EXERCISE INSTRUCTIONS » Within the material below, locate the line with "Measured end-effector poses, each" and the line with "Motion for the", then return those two lines and all lines between them, exactly as written.

DATA SHOWN »
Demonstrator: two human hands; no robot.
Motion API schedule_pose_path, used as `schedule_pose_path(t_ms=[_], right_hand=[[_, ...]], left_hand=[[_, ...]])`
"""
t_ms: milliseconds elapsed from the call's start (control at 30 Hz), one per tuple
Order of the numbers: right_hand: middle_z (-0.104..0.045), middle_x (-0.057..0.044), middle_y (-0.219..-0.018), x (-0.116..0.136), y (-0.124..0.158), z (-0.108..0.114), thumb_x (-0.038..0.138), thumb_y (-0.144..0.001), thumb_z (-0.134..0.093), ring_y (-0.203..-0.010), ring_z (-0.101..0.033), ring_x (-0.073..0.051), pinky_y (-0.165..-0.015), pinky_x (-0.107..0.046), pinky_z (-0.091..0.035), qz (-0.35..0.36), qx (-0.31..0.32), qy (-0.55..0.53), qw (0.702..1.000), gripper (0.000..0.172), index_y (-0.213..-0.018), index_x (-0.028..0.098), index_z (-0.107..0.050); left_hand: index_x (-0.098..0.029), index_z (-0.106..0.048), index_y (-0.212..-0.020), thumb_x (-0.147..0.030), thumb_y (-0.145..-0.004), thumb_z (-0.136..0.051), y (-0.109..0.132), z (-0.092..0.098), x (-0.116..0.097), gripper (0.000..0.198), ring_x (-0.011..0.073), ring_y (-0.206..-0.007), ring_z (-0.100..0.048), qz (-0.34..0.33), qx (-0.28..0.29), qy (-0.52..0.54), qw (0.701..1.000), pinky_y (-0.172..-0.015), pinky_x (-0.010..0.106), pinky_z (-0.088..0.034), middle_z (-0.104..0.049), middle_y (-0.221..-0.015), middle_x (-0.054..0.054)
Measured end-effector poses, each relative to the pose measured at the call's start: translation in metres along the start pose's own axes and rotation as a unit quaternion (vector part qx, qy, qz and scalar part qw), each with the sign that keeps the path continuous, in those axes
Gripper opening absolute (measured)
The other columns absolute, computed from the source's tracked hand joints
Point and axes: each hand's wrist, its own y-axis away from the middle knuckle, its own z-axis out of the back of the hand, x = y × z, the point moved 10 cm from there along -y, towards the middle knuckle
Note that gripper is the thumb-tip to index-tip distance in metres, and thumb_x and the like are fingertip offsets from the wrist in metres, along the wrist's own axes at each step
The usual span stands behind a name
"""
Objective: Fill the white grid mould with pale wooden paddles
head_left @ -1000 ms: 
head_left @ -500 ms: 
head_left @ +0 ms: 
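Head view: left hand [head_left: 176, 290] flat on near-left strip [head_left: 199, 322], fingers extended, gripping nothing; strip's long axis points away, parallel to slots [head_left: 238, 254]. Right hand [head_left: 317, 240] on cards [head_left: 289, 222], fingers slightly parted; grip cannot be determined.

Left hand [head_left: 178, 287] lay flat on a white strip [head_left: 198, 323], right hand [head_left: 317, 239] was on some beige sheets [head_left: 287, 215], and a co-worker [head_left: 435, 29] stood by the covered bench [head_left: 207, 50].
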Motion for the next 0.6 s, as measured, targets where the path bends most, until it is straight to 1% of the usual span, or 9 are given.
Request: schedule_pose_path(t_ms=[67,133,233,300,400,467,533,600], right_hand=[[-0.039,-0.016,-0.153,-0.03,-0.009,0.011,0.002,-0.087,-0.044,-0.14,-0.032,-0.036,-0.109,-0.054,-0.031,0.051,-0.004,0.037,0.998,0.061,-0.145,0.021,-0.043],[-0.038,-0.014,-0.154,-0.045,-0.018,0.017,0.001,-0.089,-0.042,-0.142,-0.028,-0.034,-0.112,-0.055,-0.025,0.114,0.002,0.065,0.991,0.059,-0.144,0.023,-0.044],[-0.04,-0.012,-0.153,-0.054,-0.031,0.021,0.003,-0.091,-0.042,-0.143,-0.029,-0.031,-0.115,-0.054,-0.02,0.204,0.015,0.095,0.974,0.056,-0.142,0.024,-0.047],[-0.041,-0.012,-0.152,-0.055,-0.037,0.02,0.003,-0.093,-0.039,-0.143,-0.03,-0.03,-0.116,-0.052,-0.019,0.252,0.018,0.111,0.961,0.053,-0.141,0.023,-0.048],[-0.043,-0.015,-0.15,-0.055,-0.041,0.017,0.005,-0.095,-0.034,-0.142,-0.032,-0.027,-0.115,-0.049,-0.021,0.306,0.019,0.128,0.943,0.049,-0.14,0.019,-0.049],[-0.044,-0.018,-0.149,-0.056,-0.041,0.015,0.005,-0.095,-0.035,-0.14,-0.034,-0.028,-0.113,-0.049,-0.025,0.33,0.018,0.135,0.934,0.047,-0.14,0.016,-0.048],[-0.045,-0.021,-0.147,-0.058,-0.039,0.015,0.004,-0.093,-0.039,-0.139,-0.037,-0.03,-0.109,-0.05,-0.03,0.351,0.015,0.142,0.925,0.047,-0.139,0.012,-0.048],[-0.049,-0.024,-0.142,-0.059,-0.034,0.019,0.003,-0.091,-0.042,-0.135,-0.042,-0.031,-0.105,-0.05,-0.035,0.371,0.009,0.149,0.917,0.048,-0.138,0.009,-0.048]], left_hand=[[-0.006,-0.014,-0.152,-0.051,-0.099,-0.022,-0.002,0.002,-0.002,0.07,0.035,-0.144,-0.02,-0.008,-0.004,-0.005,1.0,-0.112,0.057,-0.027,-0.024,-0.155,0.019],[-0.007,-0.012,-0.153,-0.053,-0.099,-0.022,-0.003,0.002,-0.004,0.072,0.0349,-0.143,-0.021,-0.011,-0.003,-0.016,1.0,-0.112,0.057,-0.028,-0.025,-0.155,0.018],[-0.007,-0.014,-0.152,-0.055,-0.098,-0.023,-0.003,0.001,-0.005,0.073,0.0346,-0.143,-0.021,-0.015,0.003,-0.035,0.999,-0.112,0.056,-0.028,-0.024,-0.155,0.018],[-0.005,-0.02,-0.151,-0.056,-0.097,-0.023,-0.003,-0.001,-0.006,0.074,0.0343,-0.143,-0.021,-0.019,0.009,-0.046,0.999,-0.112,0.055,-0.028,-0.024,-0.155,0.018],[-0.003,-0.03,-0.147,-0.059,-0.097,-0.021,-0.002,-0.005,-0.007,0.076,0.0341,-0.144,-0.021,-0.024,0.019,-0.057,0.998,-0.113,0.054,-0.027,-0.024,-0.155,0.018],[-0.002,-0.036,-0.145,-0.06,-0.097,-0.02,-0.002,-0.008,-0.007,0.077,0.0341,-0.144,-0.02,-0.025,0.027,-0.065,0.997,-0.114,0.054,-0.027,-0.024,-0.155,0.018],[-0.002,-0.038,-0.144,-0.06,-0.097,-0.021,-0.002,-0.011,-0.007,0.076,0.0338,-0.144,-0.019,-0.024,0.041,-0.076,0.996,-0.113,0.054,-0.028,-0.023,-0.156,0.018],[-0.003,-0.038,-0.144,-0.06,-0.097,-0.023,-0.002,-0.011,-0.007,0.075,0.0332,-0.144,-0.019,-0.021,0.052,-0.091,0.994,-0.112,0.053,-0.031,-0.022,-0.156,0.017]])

RESULT OF THE TASK »
Measured end-effector poses, each relative to the pose measured at the call's start: translation in metres along the start pose's own axes and rotation as a unit quaternion (vector part qx, qy, qz and scalar part qw), each with the sign that keeps the path continuous, in those axes
Gripper opening absolute (measured)
The other columns absolute, computed from the source's tracked hand joints
Point and axes: each hand's wrist, its own y-axis away from the middle knuckle, its own z-axis out of the back of the hand, x = y × z, the point moved 10 cm from there along -y, towards the middle knuckle
Note that gripper is the thumb-tip to index-tip distance in metres, and thumb_x and the like are fingertip offsets from the wrist in metres, along the wrist's own axes at each step
The usual span stands behind a name
"""
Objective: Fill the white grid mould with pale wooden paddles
head_left @ -1000 ms: 
head_left @ -500 ms: 
head_left @ +0 ms: 
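Head view: left hand [head_left: 176, 290] flat on near-left strip [head_left: 199, 322], fingers extended, gripping nothing; strip's long axis points away, parallel to slots [head_left: 238, 254]. Right hand [head_left: 317, 240] on cards [head_left: 289, 222], fingers slightly parted; grip cannot be determined.

Left hand [head_left: 178, 287] lay flat on a white strip [head_left: 198, 323], right hand [head_left: 317, 239] was on some beige sheets [head_left: 287, 215], and a co-worker [head_left: 435, 29] stood by the covered bench [head_left: 207, 50].
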Motion for the next 0.6 s, as measured, targets where the path bends most, until it is straight to 1% of the usual span, or 9 are given.

The required answer is now complete.